■ Activity ■
Omit every picture, then return each line of the data below exactly.

■ Information provided ■
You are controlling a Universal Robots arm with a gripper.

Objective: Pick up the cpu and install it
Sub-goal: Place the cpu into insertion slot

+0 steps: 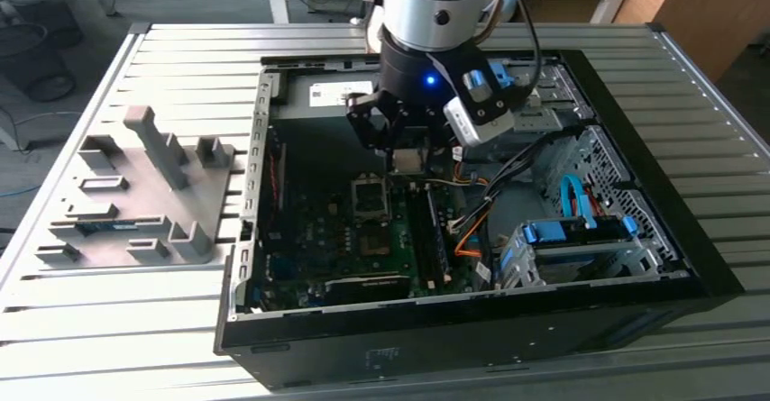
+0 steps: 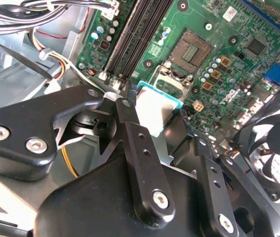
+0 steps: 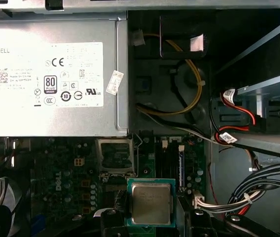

■ Exercise result ■
You are controlling a Universal Robots arm with a gripper.

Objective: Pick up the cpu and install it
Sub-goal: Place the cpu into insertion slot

+0 steps: 
+0 steps: 
+0 steps: 

What was requested is fully covered by this answer.